Junto com um irmão de outro país, tive a oportunidade de desenvolver um pequeno negócio no campo. Foi uma experiência e tanto, com muitos desafios e muito a aprender. Tudo isso muito antes que se começasse a utilizar o termo BAM (Business as Mission). Com esse pano de fundo, e observando as mudanças no cenário sociopolítico e geopolítico do mundo, proponho que estamos diante de uma época de grande necessidade de desenvolvimento econômico e empresarial. Pessoalmente estou comprometido com essa visão e objetivo.

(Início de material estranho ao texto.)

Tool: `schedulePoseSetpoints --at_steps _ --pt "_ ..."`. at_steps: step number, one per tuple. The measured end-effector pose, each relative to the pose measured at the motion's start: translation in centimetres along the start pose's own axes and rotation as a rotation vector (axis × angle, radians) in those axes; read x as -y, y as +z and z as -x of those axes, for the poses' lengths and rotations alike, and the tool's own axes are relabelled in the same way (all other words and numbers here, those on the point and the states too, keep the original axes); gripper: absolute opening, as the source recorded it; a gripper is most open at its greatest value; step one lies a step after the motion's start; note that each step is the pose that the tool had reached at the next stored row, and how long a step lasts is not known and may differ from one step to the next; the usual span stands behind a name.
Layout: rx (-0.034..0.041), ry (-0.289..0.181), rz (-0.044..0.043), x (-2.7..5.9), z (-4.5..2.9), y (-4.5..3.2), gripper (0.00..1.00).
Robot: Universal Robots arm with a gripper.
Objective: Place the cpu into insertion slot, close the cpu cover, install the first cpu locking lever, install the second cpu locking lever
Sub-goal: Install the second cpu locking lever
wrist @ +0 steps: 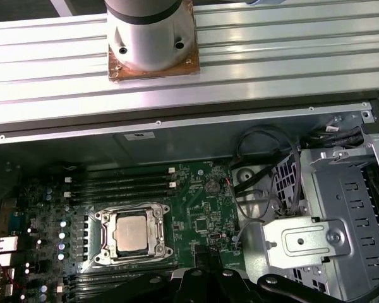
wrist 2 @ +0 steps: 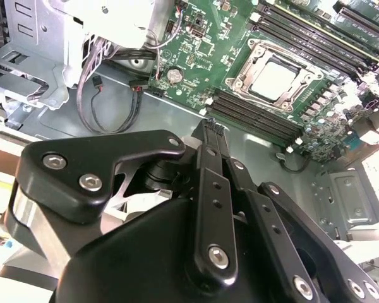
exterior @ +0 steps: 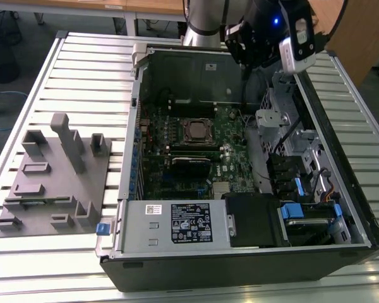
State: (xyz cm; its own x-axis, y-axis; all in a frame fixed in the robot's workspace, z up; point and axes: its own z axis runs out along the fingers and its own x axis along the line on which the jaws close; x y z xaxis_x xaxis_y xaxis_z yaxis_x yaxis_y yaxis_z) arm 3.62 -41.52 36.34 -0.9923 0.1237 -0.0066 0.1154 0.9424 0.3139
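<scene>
Since the cpu (wrist: pixel 131 231) already sits in the insertion slot (wrist: pixel 103 257) with the cpu cover (wrist: pixel 158 222) down, the pincer (wrist 2: pixel 210 126) hovers closed and empty above the board.

My arm (exterior: pixel 205 19) is a silver-grey tube; its round base (wrist: pixel 150 31) sits on a copper-coloured plate with bolt holes. My gripper (wrist 2: pixel 210 129) is matte black, its linkage bars studded with silver screws.

No legible print on any label.
</scene>
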Motion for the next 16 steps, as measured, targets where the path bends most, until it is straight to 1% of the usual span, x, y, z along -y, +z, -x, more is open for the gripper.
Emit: schedulePoseSetpoints --at_steps 7,10,15,16 --pt "0.001 0.0 -0.0083 -0.07 -0.07 -0.25 0.1" --pt "0.0011 0.0 -0.0085 0.05 -0.07 0.13 0.1" --pt "0.0011 0.0 -0.0086 0.06 -0.07 0.14 0.1" --pt "0.0013 0.0 -0.0098 0.06 -0.07 0.15 0.1"
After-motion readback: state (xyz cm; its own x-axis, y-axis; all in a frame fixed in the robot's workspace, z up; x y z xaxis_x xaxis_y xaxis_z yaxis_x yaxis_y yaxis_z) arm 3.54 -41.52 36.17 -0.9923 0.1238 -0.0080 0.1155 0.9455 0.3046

Compartilho com vocês uma breve história. Há alguns anos, participei de um evento na Ásia Central. Entre os presentes estava uma mulher latina, e me interessou saber como havia chegado ali e o trabalho que desenvolvia. Ela me disse que era fonoaudióloga e seu marido era administrador hospitalar. Eles se sentiram chamados a servir naquela região e queriam usar seus dons e profissões. Desenvolveram um plano para estabelecer uma pequena clínica e oferecer alguns serviços médicos, começando com a fonoaudiologia. Ao chegar ao país, descobriram que ali já existia uma clínica, com vários serviços, estabelecida anos antes por outros obreiros. Eles decidiram unir-se ao esforço já existente e não começar o seu próprio. O que ninguém sabia era que, em um curto período de tempo, todos os obreiros que haviam iniciado o projeto seriam expulsos do país e teriam que sair em poucas horas. Bem, eles sabiam que Deus não tinha sido surpreendido por essa situação e, na realidade, já havia providenciado pessoas para continuar o trabalho da clínica. Eram os recém-chegados latinos, junto com o pessoal local, que haviam sido treinados e integrados à equipe. Ouvi também de um deles, pessoalmente, palavras de muita gratidão pelo trabalho de todos os obreiros. Os que iniciaram aquele projeto e os novos trabalhadores latinos haviam estado bem conectados com Deus e O obedeceram para entender Seus planos. Também se conectaram uns com os outros para decidir servir juntos. Finalmente, também puderam identificar necessidades e oportunidades para oferecer apoio e oportunidades de desenvolvimento naquela comunidade.
Penso que é necessário que façamos algumas perguntas a nós mesmos.
Que implicações tem isso para mim e para você? Como estamos nos saindo no cumprimento do Mandato Cultural? Atrevemo-nos a sonhar que podemos honrar a Deus sendo bons mordomos de nossos relacionamentos, nossos recursos e nossos dons? Como fazemos isso juntos?